Whitney Houston was a tragic figure, counter to the sunny soul pop confections that made her one of the top recording artists of her lifetime. All of that roars to vivid life in the new documentary, Whitney.
I saw her once — not in concert — but on the stage of the Pantages Theatre in Hollywood in 1992 — where Whitney Houston was filming an awards scene for The Bodyguard. There were maybe five or six people in the auditorium since the filmmakers had decided to add the capacity crowd to the scene in post production. I was there as a writer for The Hollywood Reporter, looking in at just how “safe and routinely” the shoot was proceeding after a driver named Bill Vitagliano had been crushed to death between two lighting equipment cranes on the set a few days earlier.
Indeed, everything did look normal. I’d been on many a movie location by then, and there was nothing out of the ordinary. Almost. I sat with the unit publicist of the picture watching Whitney do take after take while a pair of fellows gabbed animatedly in low voices a row ahead of me about Whitney. I turned to the publicist between cuts and mentioned something about the depth of her material not matching the quality of her voice (like say, Aretha’s or that of Gladys Knight), and one of the fellows in the row ahead craned his neck around to get a good look at me. There was shade, stink eye and a death glare all in that one glance.
The publicist whispered to me, “You’d better keep your voice down. That’s Whitney’s manager.”

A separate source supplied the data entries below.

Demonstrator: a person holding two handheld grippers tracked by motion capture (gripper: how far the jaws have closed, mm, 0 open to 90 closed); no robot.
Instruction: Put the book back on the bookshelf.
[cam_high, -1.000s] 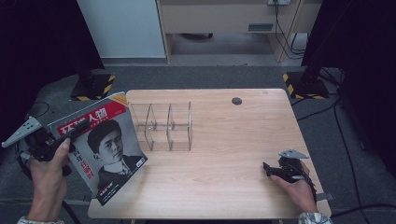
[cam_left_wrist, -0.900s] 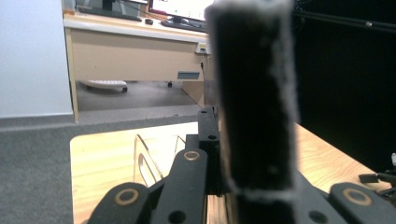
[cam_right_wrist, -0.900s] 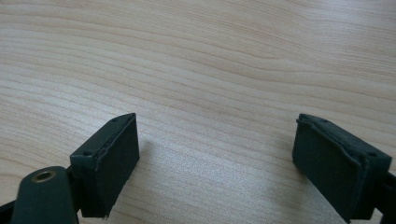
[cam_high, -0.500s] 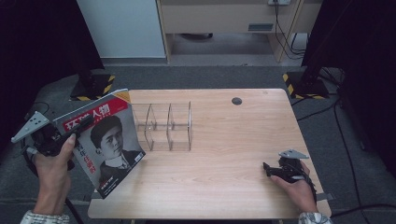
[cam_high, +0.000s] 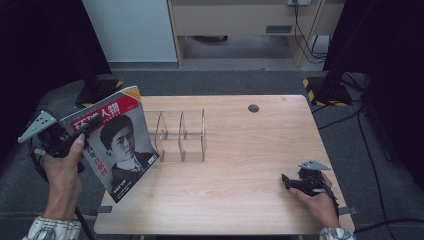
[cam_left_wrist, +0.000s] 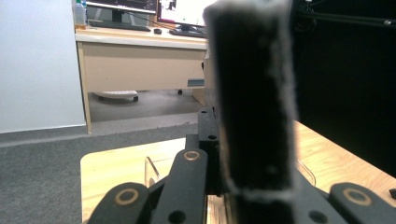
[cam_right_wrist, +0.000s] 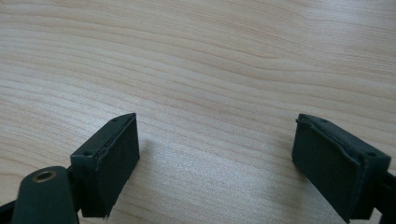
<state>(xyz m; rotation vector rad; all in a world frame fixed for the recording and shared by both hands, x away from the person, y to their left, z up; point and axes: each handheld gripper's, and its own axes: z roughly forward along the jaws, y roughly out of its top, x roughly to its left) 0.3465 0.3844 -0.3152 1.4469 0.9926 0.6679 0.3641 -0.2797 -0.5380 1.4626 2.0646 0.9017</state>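
Note:
A magazine (cam_high: 117, 145) with a red title band and a portrait on its cover is held tilted over the table's left edge. My left gripper (cam_high: 82, 131) is shut on the magazine's upper left edge, with the person's hand under it. A clear plastic rack (cam_high: 180, 135) with upright dividers stands on the wooden table (cam_high: 250, 150), just right of the magazine; it appears low behind the jaws as the rack (cam_left_wrist: 152, 170) in the left gripper view. My right gripper (cam_high: 286, 181) rests at the table's near right, open, with bare wood between its jaws in the right gripper (cam_right_wrist: 215, 158) view.
A round dark cable hole (cam_high: 253, 108) sits near the table's far edge. Black stands with yellow-striped bases (cam_high: 327, 92) flank the table on the grey floor. A desk (cam_high: 240, 20) and a white cabinet (cam_high: 132, 30) are behind.
My left gripper and the magazine have moved slightly away from the person and to the right, closer to the rack. The right gripper has stayed still.

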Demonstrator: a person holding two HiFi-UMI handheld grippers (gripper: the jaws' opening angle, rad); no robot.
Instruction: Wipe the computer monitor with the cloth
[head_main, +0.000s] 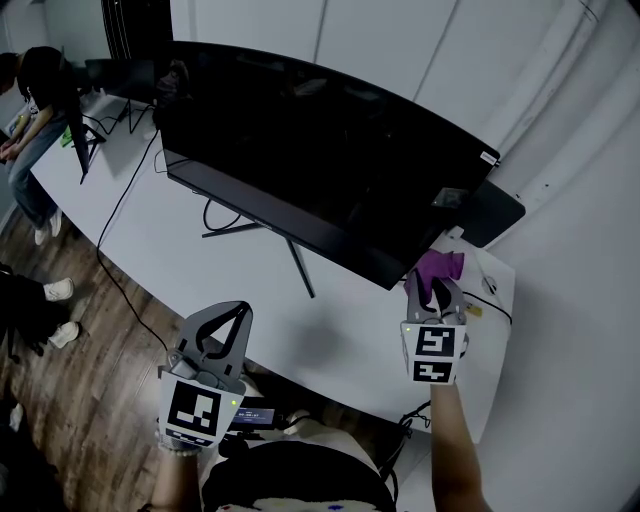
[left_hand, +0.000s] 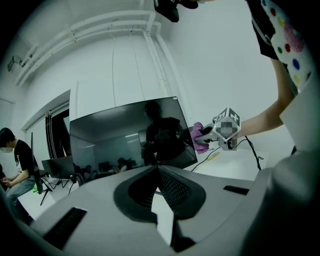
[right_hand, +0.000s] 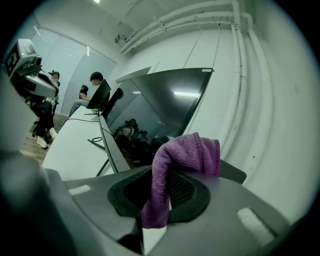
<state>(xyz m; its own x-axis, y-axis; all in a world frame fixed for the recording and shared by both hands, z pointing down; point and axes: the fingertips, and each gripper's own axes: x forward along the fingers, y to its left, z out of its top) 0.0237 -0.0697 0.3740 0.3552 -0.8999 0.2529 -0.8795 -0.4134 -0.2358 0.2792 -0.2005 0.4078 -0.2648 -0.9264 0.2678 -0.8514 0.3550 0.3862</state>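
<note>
Right now the right gripper (head_main: 432, 292) clamps a purple cloth (head_main: 441, 266) between its jaws, just beside the lower right corner of the black curved monitor (head_main: 320, 165), which stands on the white table (head_main: 170, 250). The left gripper (head_main: 240, 308) hovers over the table's near edge, jaws pressed together on nothing. A white label (head_main: 488, 158) on the monitor's edge is too small to read

I count one curved monitor (head_main: 320, 170), one purple cloth (head_main: 442, 266) and one white worktop (head_main: 200, 270). I have two grippers, my left gripper (head_main: 232, 315) and my right gripper (head_main: 432, 292). One smaller screen (head_main: 118, 75) and one seated person (head_main: 38, 105) are at the far end.
</note>
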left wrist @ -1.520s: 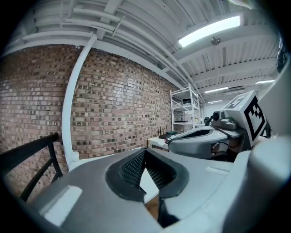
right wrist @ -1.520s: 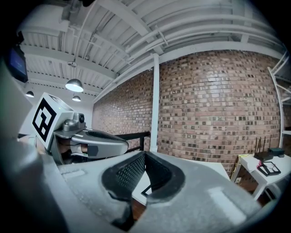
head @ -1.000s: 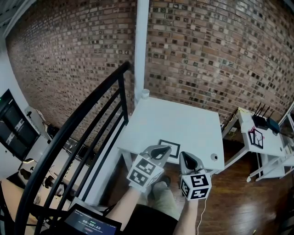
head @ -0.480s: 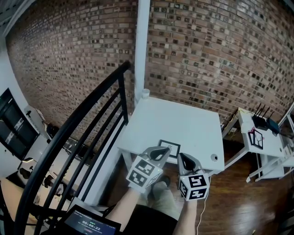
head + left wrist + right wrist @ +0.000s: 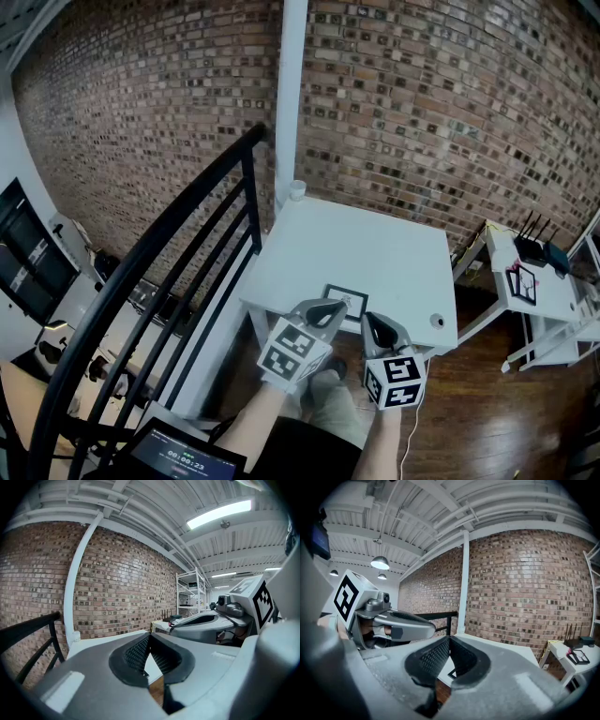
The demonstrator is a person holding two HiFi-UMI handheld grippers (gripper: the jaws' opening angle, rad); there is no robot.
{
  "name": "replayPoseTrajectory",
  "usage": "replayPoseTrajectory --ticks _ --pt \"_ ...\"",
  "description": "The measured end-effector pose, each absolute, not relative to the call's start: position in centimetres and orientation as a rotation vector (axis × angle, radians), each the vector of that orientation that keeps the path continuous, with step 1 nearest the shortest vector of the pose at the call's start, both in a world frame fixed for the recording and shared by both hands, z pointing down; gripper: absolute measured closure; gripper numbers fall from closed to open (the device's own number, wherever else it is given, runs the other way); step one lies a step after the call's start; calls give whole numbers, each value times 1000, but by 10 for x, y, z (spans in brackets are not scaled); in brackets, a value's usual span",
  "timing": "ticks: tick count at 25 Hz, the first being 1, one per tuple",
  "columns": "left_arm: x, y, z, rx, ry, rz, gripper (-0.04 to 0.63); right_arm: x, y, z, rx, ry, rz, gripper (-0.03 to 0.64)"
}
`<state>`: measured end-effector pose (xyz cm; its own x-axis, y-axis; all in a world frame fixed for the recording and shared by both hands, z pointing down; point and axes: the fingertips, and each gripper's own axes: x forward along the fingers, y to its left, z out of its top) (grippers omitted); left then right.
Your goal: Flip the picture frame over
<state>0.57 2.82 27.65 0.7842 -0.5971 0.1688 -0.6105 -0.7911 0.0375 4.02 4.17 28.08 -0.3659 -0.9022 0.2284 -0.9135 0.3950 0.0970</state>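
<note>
The picture frame [image 5: 346, 303] is small, black-edged with a white mat, and lies flat near the front edge of the white table [image 5: 375, 248]. Both grippers hover side by side just short of that edge. My left gripper [image 5: 330, 307] is shut and empty, its tip over the frame's near-left side in the head view. My right gripper [image 5: 374, 324] is also shut with nothing in it, just right of the frame. In the right gripper view a corner of the frame [image 5: 453, 673] shows below the closed jaws [image 5: 450, 638]. The left gripper view shows its tips [image 5: 149, 635] meeting over the table.
A black stair railing [image 5: 178, 253] runs along the table's left side. A white pillar [image 5: 289, 94] rises at the back by the brick wall. The tabletop has a round cable hole [image 5: 437, 321]. A small white side table [image 5: 534, 277] with a router stands at the right.
</note>
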Motion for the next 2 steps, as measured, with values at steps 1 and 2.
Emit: replayPoseTrajectory --ticks 1,2 --pt "5 28 277 2882 -976 227 580 40 42 281 1603 -2410 68 624" --pt "5 29 277 2882 -975 228 580 39 42 281 1604 -2410 68 624"
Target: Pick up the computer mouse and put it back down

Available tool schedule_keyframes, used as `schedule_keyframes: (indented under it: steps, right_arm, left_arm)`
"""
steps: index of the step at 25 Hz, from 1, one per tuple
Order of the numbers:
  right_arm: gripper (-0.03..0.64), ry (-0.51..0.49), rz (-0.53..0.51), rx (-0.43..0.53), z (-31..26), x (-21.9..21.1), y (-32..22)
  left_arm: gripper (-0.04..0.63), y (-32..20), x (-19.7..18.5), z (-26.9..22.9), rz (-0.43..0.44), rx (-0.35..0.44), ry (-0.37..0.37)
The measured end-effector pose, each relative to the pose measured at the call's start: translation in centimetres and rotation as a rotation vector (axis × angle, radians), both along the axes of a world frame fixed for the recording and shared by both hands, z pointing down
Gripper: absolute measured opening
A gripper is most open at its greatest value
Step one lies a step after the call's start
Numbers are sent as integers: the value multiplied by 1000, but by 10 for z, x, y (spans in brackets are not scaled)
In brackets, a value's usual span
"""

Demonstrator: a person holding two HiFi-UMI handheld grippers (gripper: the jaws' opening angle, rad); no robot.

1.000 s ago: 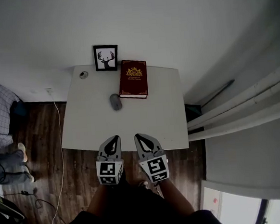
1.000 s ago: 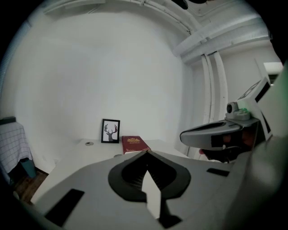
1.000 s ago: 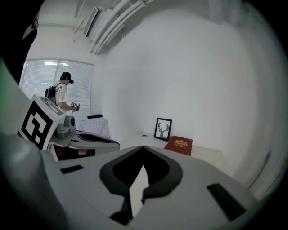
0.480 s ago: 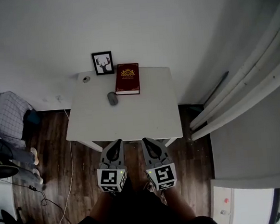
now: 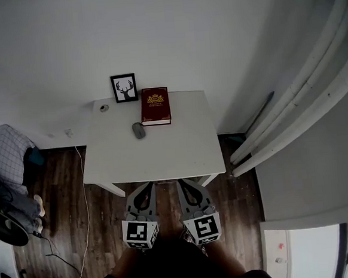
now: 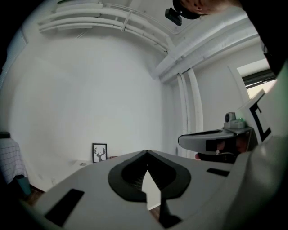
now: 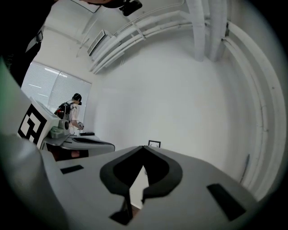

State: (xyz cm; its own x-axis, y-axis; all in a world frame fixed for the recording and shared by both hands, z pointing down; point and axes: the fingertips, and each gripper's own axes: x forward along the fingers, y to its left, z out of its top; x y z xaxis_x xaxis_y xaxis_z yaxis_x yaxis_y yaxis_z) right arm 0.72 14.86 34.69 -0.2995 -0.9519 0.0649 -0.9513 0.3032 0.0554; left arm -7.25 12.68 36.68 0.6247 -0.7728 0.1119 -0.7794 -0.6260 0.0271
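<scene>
left hand-held gripper [image 5: 145, 189]: jaws are pressing together, gripping nothing | right hand-held gripper [image 5: 184, 186]: jaws are pressing together, gripping nothing | computer mouse [image 5: 138, 130]: is lying on the counter [image 5: 163, 160], well ahead of the left hand-held gripper, apart from both | red book [image 5: 155, 105]: is lying just beyond the mouse

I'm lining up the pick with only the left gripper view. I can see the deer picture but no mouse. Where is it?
Observer: The mouse lies on the white table, beside the red book's near left corner.
Operator: Are the grippers above the table?
Observer: No, the left gripper and right gripper are both short of its near edge.
Operator: And the right gripper's jaws?
Observer: Together, with nothing between them.
</scene>
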Motion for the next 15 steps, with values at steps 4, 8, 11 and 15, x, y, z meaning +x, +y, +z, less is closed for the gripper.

Much of Kevin Macdonald’s documentary unfolds the same way. This big screen profile is starkly different from the 2017 Whitney Houston biopic by Nick Broomfield called Whitney: Can I Be Me? Macdonald’s film was sanctioned by the family, who were totally aghast (spoiler alert here) to discover he’d added a few interviews late in the process that accused Houston’s famous cousin Dee Dee Warwick (sister to Dionne Warwick) of sexually abusing Whitney throughout much of her childhood. Dee Dee Warwick can’t deny the allegations; she died in 2008 after her own decades-long battle with drugs.
Much of the footage is fascinating and magical, especially early on, when she rose out of the gospel traditions of New Jersey and vaulted to fame. Her famous mother (Cissie, who had an estimable career of her own as part of The Sweet Inspirations) chastens her about her technique and coaches her to perfection, while insisting she disregard what she hears on the radio from lesser talents like Janet Jackson.
Oftentimes, it’s easy to see how things slipped out of control for her. She had a years-long close relationship to out lesbian Robyn Crawford. Her marriage to Bobby Brown crumbled as her fame eclipsed his. Her father, it’s suggested, stole millions from her — then sued her for millions more when she fired him for mismanagement. Her brothers, hired to be her roadies and bodyguards, became her drug dealers.
In the end, it appears Houston succumbed to her own worst impulses. True, as one of the interviewees reveals, people treated her “like an ATM.” But she was doing the same with her money — and while it was hers to spend as she pleased — the drugs she splurged on kept her oblivious to how she was being handled.
In the end. she wound up dead at 48 in a bathtub at the Beverly Hilton in downtown LA. Upstairs, the pre-Grammy party she was supposed to attend hosted by her mentor, Clive Davis, went on uninterrupted. Reporters flocked to the scene to get quotes about her passing. Some watched the sad news on CNN; others chose to party on, since Britney Spears and Kim Kardashian were walking the red carpet just then.